Let's look at the results. If !cat doesn't work, try !type which is the Windows equivalent.


In [75]:
!cat tweet_sentiment.csv






Why only 5 rows?


In [76]:
csv_file = open('tweet_sentiment.csv','w')
csv_writer = csv.writer( csv_file )

#loop
for tweet in obama_tweets[:]:
    positive_counter = 0
    negative_counter = 0
    #Lower case everything
    tweet_processed = tweet.lower()
    
    #split by ' ' into a list of words
    words = tweet_processed.split()

    #Loop through each word in the tweet
    for word in words:
        clean_word = word.strip(punctuation)
        
        if clean_word in postive_list:
            positive_counter = positive_counter + 1
            
        if clean_word in negative_list:
            negative_counter = negative_counter + 1

    csv_writer.writerow( [ positive_counter, negative_counter, len(words)] )

csv_file.close()

The csv file can be read in other programs.

That's not Python

If you wanted to add a header, you could by putting

csv_writer.writerow( [ 'postive', 'negative', 'length'] )

before you start writing the values.

In case your wondering, I would probably make my code a little different


In [94]:
def clean_split(tweet):
    ''' Take sentence and return cleaned list of words '''
    return [word.strip(punctuation) for word in tweet.lower().split()]
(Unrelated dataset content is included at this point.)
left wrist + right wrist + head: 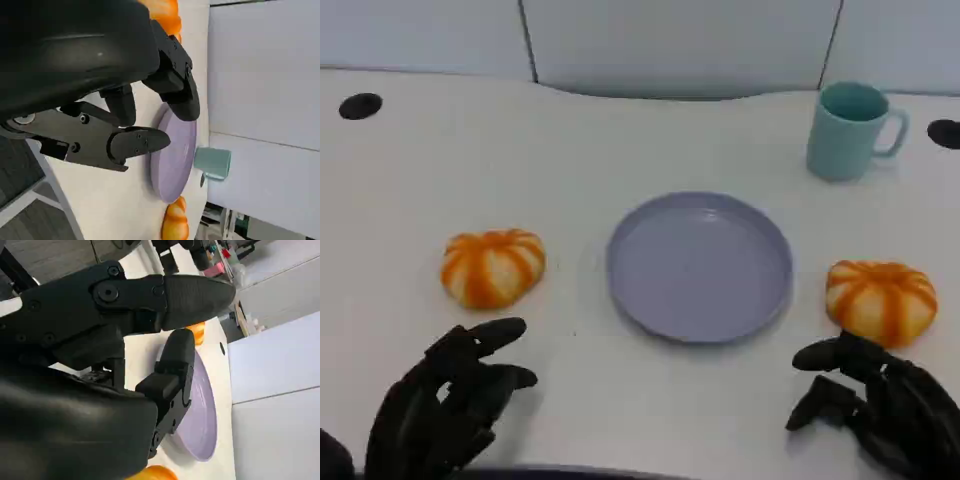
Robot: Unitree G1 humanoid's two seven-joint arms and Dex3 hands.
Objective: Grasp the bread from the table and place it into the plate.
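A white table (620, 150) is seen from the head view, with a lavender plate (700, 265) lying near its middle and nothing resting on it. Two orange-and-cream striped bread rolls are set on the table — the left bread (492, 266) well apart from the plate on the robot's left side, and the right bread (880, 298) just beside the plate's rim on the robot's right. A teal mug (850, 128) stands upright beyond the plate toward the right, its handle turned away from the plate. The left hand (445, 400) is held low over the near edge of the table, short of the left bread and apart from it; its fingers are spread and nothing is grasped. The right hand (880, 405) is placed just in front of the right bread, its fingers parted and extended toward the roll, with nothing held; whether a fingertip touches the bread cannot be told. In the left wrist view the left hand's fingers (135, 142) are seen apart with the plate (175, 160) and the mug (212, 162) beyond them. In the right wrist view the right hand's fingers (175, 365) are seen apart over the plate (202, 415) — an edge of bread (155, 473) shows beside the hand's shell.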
#turn the lists into sets so we can do intersections
postive_set  = set(postive_list)
negative_set = set(negative_list)


sentiment = []
for tweet in obama_tweets:
    words = clean_split(tweet)
    postive_counter =  len( postive_set.intersection(words) )
    negative_counter = len( negative_set.intersection(words) )
    sentiment.append ( [ postive_counter , negative_counter, len(words)] )

with  open('tweet_sentiment_2.csv','w') as csv_file:
    csv_writer = csv.writer( csv_file )
    csv_writer.writerows(sentiment)

Some takeaways

  1. That's most of what you need to know in Python.
    1. List comprehension
    2. Functions/Classes
  2. Start simple.
    1. Develop a solution for one case
    2. Scale up (so make sure your 2A is generalizable.)